_Aim of the exercise_
Within the listing below, please copy exactly the lines between the line holding "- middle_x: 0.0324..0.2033" and the line holding "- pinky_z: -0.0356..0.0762", inclusive.

_Given data_
☆ ☆ ☆ ☆ ☆ ☆ ☆
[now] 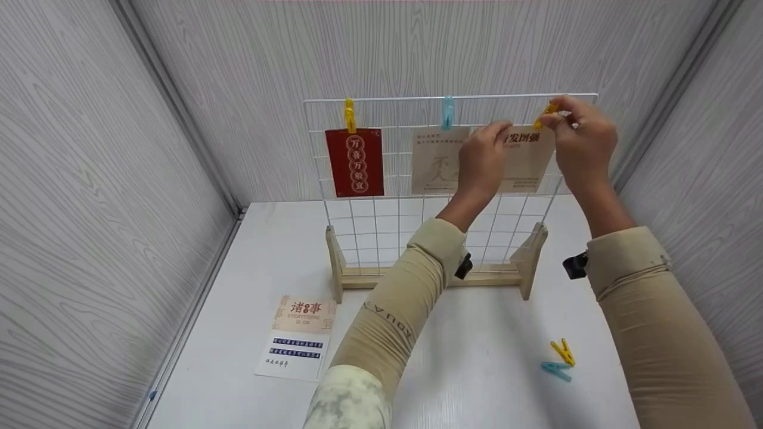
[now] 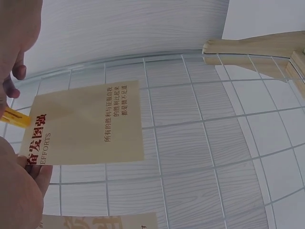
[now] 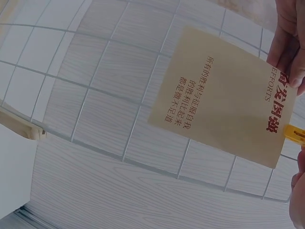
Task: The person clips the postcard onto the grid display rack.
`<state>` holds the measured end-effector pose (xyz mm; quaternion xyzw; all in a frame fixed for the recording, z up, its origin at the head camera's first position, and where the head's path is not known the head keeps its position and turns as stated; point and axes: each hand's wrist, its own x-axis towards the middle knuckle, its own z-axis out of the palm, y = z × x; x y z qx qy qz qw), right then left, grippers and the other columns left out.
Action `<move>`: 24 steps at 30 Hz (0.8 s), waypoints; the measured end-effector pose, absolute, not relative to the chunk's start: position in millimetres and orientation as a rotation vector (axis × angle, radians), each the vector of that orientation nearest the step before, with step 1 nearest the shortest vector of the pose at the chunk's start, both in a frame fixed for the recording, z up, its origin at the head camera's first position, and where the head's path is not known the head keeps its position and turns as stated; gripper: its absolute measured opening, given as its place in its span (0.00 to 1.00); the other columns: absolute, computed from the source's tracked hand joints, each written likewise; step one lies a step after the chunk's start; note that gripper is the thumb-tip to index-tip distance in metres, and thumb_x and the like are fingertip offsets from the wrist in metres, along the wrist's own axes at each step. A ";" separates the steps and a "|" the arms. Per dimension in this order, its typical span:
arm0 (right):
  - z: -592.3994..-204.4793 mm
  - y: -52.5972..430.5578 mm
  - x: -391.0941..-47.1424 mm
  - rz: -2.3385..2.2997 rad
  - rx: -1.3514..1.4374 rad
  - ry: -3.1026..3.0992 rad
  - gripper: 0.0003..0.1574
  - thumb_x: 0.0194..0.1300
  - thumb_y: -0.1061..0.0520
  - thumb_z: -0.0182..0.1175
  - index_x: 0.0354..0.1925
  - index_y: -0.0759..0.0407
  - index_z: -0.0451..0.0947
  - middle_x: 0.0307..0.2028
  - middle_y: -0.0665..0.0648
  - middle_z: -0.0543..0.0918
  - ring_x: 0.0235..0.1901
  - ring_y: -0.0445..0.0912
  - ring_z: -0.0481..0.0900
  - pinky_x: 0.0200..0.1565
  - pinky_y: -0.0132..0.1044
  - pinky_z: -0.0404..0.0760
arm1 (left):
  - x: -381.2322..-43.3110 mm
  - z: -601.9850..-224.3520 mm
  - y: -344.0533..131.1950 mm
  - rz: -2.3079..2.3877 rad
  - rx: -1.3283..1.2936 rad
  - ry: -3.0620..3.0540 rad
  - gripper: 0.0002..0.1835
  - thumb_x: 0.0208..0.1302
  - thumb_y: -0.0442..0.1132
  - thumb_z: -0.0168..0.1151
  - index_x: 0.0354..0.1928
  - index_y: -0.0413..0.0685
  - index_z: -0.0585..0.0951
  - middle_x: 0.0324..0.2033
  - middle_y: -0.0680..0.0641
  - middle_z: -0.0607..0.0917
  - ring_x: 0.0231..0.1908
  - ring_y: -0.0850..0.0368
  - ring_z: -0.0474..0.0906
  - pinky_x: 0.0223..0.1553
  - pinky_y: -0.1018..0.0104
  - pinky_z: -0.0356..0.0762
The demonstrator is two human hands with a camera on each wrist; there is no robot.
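Observation:
My left hand pinches the upper left edge of a beige card with red characters, held up against the white wire grid. At the card's top right, my right hand pinches a yellow clothespin. In the right wrist view, the tip of that yellow clothespin overlaps the card's top edge. A second beige card hangs under a blue clothespin, its right part hidden by my left hand. Farther left, a yellow clothespin holds a red card on the grid.
The grid stands on a wooden base on the white table. Two overlapping cards, one beige and one white, lie at the left. A yellow clothespin and a blue clothespin lie at the right.

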<state>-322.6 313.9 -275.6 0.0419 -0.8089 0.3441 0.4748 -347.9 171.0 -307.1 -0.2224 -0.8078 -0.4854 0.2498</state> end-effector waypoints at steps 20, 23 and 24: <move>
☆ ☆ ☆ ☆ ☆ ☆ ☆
_Finished task_
  - middle_x: 0.0324..0.2033
  - middle_y: -0.0680..0.0641
  - middle_z: -0.0607..0.0917
  - ring_x: 0.0231..0.1908
  - ring_y: -0.0850..0.0368
  - ring_z: -0.0474..0.0906
  - pinky_x: 0.0223..0.1553
  - pinky_y: -0.1018..0.0104
  - pinky_z: -0.0356..0.0762

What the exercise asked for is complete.